The line above has no effect (same variable on both sides of the =).

> +					blank_lines++;
> +				}
>  
>  				rchg[ixs++] = 0;
>  				rchg[ix++] = 1;
> @@ -525,6 +561,7 @@ int xdl_change_compact(xdfile_t *xdf, xdfile_t *xdfo, long flags) {
>  		if ((flags & XDF_COMPACTION_HEURISTIC) && blank_lines) {
>  			while (ixs > 0 &&
>  			       !is_blank_line(recs, ix - 1, flags) &&
> +			       surrounding_leading_blank(recs, ix - 1, flags, nrec) > min_bl_neigh_indent &&
>  			       recs_match(recs, ixs - 1, ix - 1, flags)) {
>  				rchg[--ixs] = 1;
>  				rchg[--ix] = 0;
> 


^ permalink raw reply	[flat|nested] 15+ messages in thread

* Re: [PATCH] diff compaction heuristic: favor shortest neighboring blank lines
  2016-06-16 21:10 ` Michael Haggerty
@ 2016-06-16 21:36   ` Stefan Beller
  0 siblings, 0 replies; 15+ messages in thread
From: Stefan Beller @ 2016-06-16 21:36 UTC (permalink / raw)
  To: Michael Haggerty; +Cc: Jeff King, git@vger.kernel.org, Jacob Keller

>
> The heuristic I proposed was
>
> * Prefer to start and end hunks *following* lines with the least
>   indentation.
>
> * Define the "indentation" of a blank line to be the indentation of
>   the previous non-blank line minus epsilon.
>
> * In the case of a tie, prefer to slide the hunk down as far as
>   possible.
>
> If that's what you are trying to implement, then notice that the first
> rule says that the hunk should start *following* the line with the least
> indentation. So the "score" for

I did not try to implement that heuristic.

> * Prefer to start and end hunks *following* lines with the least
>   indentation.

We had this alone as a heuristic and it turned out badly. (More
false positives than the current "empty line only" thing)

It may however be a good starting block when combined with the other
conditions, as blank lines are assigned a longer virtual length than
what they have.

> * In the case of a tie, prefer to slide the hunk down as far as
>   possible.
>

This is what the current implementation does as well. (i.e. if there is
more than one blank line, we have a tie, so choose the last one as the
end of the hunk)


So what I am proposing in this patch:

 * Prefer to start and end hunks *following* lines with an empty line.
   (as implemented currently)

 * In the case of a tie, make use of a second tier heuristic.

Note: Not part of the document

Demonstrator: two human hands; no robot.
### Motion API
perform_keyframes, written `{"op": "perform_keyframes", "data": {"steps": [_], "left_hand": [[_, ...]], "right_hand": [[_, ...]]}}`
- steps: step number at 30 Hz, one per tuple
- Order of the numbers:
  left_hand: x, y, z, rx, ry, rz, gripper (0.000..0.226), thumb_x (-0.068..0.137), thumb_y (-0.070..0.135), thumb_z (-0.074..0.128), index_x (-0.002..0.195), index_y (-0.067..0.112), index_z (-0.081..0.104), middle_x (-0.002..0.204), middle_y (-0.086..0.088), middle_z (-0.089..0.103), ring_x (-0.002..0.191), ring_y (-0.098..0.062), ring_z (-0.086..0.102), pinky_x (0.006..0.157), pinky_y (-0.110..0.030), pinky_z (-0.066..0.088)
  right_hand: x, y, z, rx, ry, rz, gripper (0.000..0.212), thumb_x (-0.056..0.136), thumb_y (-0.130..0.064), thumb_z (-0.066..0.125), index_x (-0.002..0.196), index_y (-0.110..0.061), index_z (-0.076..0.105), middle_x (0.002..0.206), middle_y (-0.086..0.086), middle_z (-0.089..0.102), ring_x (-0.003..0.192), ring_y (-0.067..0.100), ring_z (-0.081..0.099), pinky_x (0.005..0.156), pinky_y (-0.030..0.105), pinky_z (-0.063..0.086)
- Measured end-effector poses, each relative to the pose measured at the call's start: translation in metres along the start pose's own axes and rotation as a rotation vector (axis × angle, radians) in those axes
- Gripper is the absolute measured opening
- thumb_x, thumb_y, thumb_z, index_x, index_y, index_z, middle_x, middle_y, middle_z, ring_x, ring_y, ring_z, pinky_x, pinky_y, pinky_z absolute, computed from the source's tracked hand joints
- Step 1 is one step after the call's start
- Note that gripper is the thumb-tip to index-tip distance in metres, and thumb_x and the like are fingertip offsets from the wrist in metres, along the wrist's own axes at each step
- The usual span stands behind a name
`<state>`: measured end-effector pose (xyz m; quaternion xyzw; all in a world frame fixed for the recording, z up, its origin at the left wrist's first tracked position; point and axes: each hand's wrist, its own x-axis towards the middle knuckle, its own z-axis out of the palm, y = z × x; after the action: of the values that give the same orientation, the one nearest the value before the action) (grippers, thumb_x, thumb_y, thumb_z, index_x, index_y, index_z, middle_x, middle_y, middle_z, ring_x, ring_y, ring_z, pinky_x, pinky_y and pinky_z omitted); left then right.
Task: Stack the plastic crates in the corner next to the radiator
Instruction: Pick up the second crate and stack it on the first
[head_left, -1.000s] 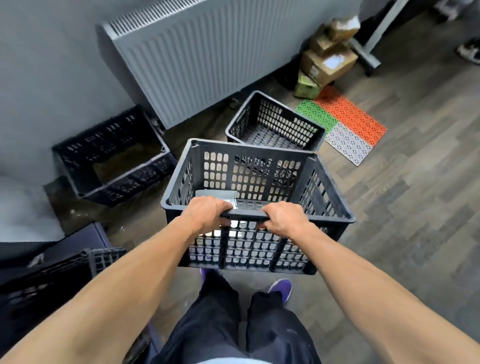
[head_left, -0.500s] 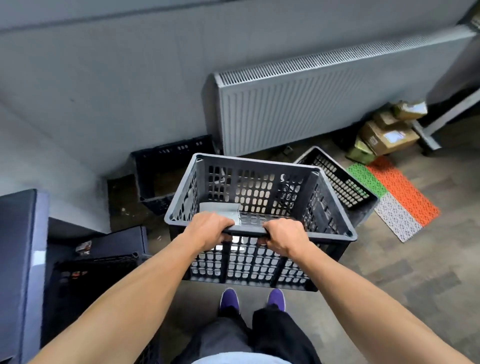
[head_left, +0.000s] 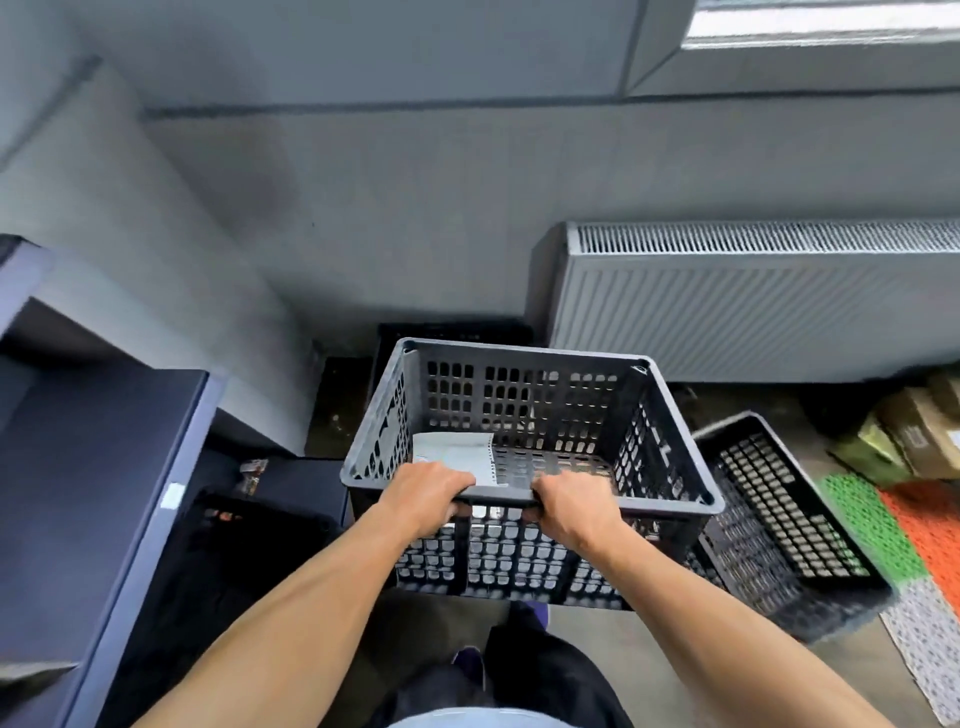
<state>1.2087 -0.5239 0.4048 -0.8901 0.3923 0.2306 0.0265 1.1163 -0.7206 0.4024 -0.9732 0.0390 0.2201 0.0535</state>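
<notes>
I hold a dark grey perforated plastic crate (head_left: 540, 410) in the air in front of me. My left hand (head_left: 428, 496) and my right hand (head_left: 571, 506) both grip its near rim, side by side. A pale sheet lies inside it near my left hand. Behind it, in the corner left of the white radiator (head_left: 753, 301), a black crate (head_left: 447, 332) stands on the floor, mostly hidden by the held one. Another black crate (head_left: 779, 519) lies on the floor to the right, below the radiator. A further black crate (head_left: 228, 545) sits low at my left.
A dark blue cabinet (head_left: 88, 467) stands close on the left. Cardboard boxes (head_left: 914, 431) and a green, orange and white mat (head_left: 893, 525) lie at the right. My legs and purple shoes are below the held crate.
My view has swung up and to the left, so the radiator and corner crate sit further right and the wall fills more of the frame. My grip on the crate is unchanged.
</notes>
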Motion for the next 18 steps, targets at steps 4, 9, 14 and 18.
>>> {"op": "perform_keyframes", "data": {"steps": [4,9,14,18], "left_hand": [[0.015,-0.005,-0.009,-0.028,0.019,-0.083,0.012,0.092,0.031,0.061,0.103,0.030,0.059,0.100,0.002,0.071,0.097,-0.025,0.064,0.077,-0.038,0.048],[0.033,-0.019,-0.024,-0.045,0.021,-0.169,0.024,0.093,0.022,0.058,0.115,0.028,0.059,0.103,-0.002,0.071,0.098,-0.026,0.065,0.085,-0.042,0.051],[0.045,-0.042,-0.034,-0.075,0.054,-0.200,0.023,0.093,0.022,0.058,0.114,0.031,0.059,0.100,0.000,0.072,0.096,-0.024,0.065,0.083,-0.039,0.050],[0.055,-0.073,-0.039,-0.075,0.061,-0.187,0.023,0.092,0.024,0.059,0.113,0.031,0.058,0.098,0.000,0.072,0.095,-0.025,0.065,0.081,-0.040,0.051]], "right_hand": [[0.029,0.011,-0.016,-0.006,0.009,-0.073,0.029,0.094,-0.048,0.054,0.099,-0.021,0.063,0.091,0.002,0.072,0.084,0.028,0.069,0.066,0.035,0.050],[0.066,0.016,-0.034,-0.056,0.051,-0.142,0.023,0.095,-0.042,0.052,0.100,-0.022,0.062,0.088,0.001,0.071,0.080,0.026,0.069,0.065,0.035,0.049],[0.098,0.010,-0.048,-0.070,0.055,-0.179,0.024,0.096,-0.043,0.051,0.099,-0.022,0.062,0.089,0.000,0.071,0.080,0.026,0.068,0.063,0.033,0.045],[0.124,-0.003,-0.054,-0.065,0.049,-0.171,0.027,0.095,-0.044,0.050,0.100,-0.022,0.064,0.090,0.002,0.072,0.082,0.027,0.069,0.066,0.034,0.048]]}}
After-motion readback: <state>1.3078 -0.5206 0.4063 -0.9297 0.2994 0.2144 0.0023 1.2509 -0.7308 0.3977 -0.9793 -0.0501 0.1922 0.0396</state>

 * Define the "length" of a blank line to be the
    minimum of the amount of white space in the line before and after

 * Choose that empty line (first tier) that has the shortest length
(second tier)

 * In the case of a tie, prefer to slide the hunk down as far as
   possible.

I would be really interested how these two heuristics compare in practice.

>
>> +        end
>> +
>> +        def bal
>
> would be the indentation of the line preceding "end", which is larger
> than the indentation of "end". And the score for
>
>> +                do_bal_stuff()
>> +
>> +                common_ending()
>
> would come from the line preceding "do_bal_stuff()", namely "def bal()",
> which is indented the same as "end". So the latter would be preferred.
>
> But actually, I don't understand how your example is meaningful. I think
> this heuristic is only used to slide hunks around; i.e., when the line
> following the hunk is the same as the first lines of the hunk, or when
> the line preceding the hunk is the same as the last line of the hunk.

Right.

> Right? So your snippets would never compete against each other.

right, I was using that to show why some parts are more favorable to
put a break in (i.e. the transisiton from "+ lines" to surrounding lines.
I was not clear enough there. :(

> Let's
> take the full example. The five possible placements for the `+`
> characters are marked with the digits 1 through 5 here:
>
>>              def bar
>>                      do_bar_stuff()
>> 1
>> 12                   common_ending()
>> 123          end
>> 1234
>> 12345        def bal
>> 12345                do_bal_stuff()
>>  2345
>>   345                common_ending()
>>    45        end
>>     5
>>              def baz
>>                      do_baz_stuff()
>>
>>                      common_ending()
>>              end
>
> Of the lines preceding the candidate hunks, the blank line preceding the
> hunk marked "5" has the smallest indent, namely "epsilon" less than the
> indentation of the "end" line preceding it. So placement "5" would be
> chosen.

I agree 5 is the best here, but for other reasons.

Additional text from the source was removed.